It was a quiet weekend at the Deaf Women’s Conference – that was a joke, but true. You would think having a bunch of ladies in one place, it would be loud, but it was very quiet, because they do not speak. The retreat was held near Lake Thunderbird outside of Norman, OK. It was a beautiful place to hold a conference, although I did not get to do any sightseeing or exploring the lake. The DWC was actually lots of work with about forty women to cook for all weekend. The Junk Diva, Jesse, Lindz and a couple of other ladies were there to help in the kitchen. Lindz is very much like me when it comes to work – getter done or get out of my way! She and Jesse are always the life of the party. I appreciated their help. The Junk Diva is a worker. She kept me sane and made me laugh the entire weekend. The other ladies were great too.
As to the deaf women, well, that was very interesting and a great learning experience. It made me use my ASL skills - immersing me totally into their language. My friend, Naomi, was one of the leaders who put on the conference. She is technically "hard of hearing" and is considered a "hearing person" or "speaking person" by the deaf community. That means she can hear slightly with a hearing aid and can read lips and speak very well. Communicating with her is very easy. I do not have to sign to talk to her. But to hearing people, Naomi would be considered deaf. Many deaf do not hear at all and do not speak at all – they are considered "deaf." It is a whole different culture. Sign language is pretty much the only way to communicate. Cell phone texting is an option for communicating and so is the old fashion pen and paper. The deaf women were all very nice and patient with us "hearing people." They were very animated when talking. Many were very funny with their animation when communicating and just had great personalities. Some were easier to communicate with than others were. Naomi is the beautiful lady sitting on the first row uner the word "living."

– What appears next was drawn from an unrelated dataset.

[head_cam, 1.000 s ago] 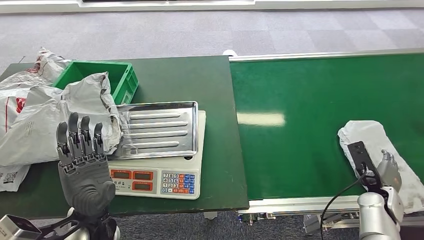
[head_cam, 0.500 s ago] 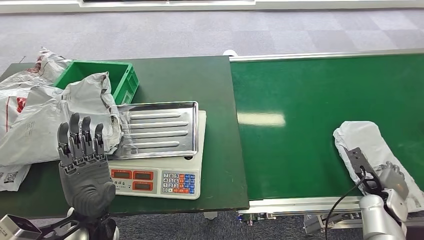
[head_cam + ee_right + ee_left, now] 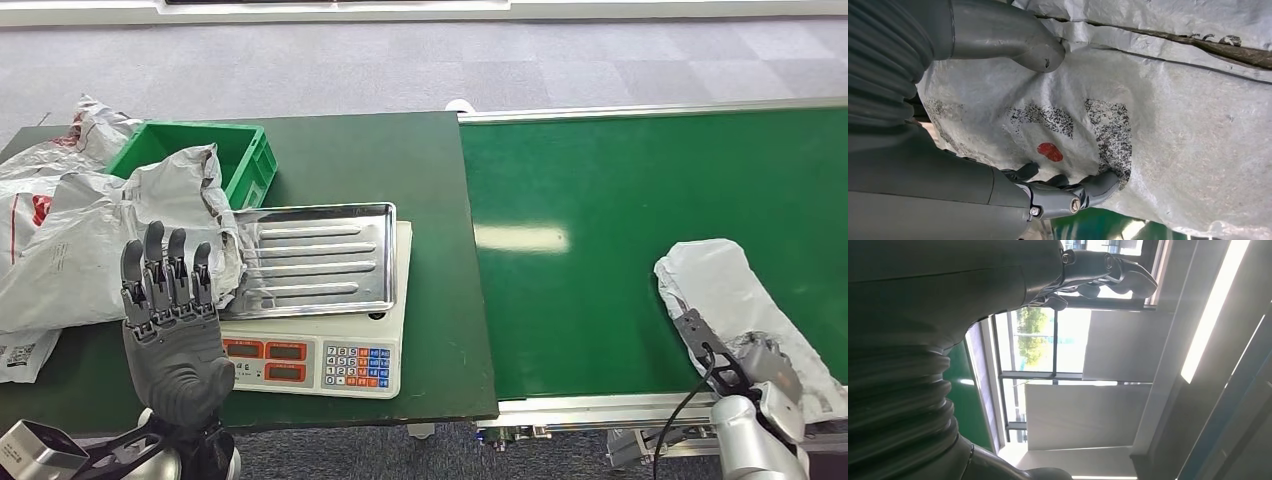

Although I have quite a bit of restaurant experience having worked as a waitress and owned and managed my own café, it has been a long time since I had to work and think like that. It was work. I had been a bit anxious before the conference, because my brain just does not work like it used to. My prayer had been that I could do the work and do it well for the ladies. My prayers were answered. Food preparation and serving went well. My other concern was communication. I just get so dang tense when trying to sign. It takes lots of concentration – ASL is very visual as well as mental and physical work. I did okay in that department too. I did do some funny things, like knock several times on Naomi’s door before I realized that she could not hear me. When I stepped into her room and touched her, she jumped about ten feet. I did have one big mistake: I had all the kitchen help and Naomi in the kitchen giving instructions for serving the deaf women. I told the server girls that they were to ask each lady if they wanted coffee, water or tea. I gave the sign for each – coffee is one fist on top of the other making a grinding motion with the top fist. Water is the "w" sign touching your cheek. The sign for tea is to make a cup with the left hand and pretend to be dipping a tea bag with the other hand – a pinching of index finger and thumb. But when I made the sign for "tea," I did it wrong using just my index finger into my cup hand. Naomi’s eyes crossed and she looked horrified. "No, that is not the sign for tea! That is the sign for intercourse!" The Diva and I laughed so hard that we had tears in our eyes, because basically I had told the girls to say, "coffee, water, or me."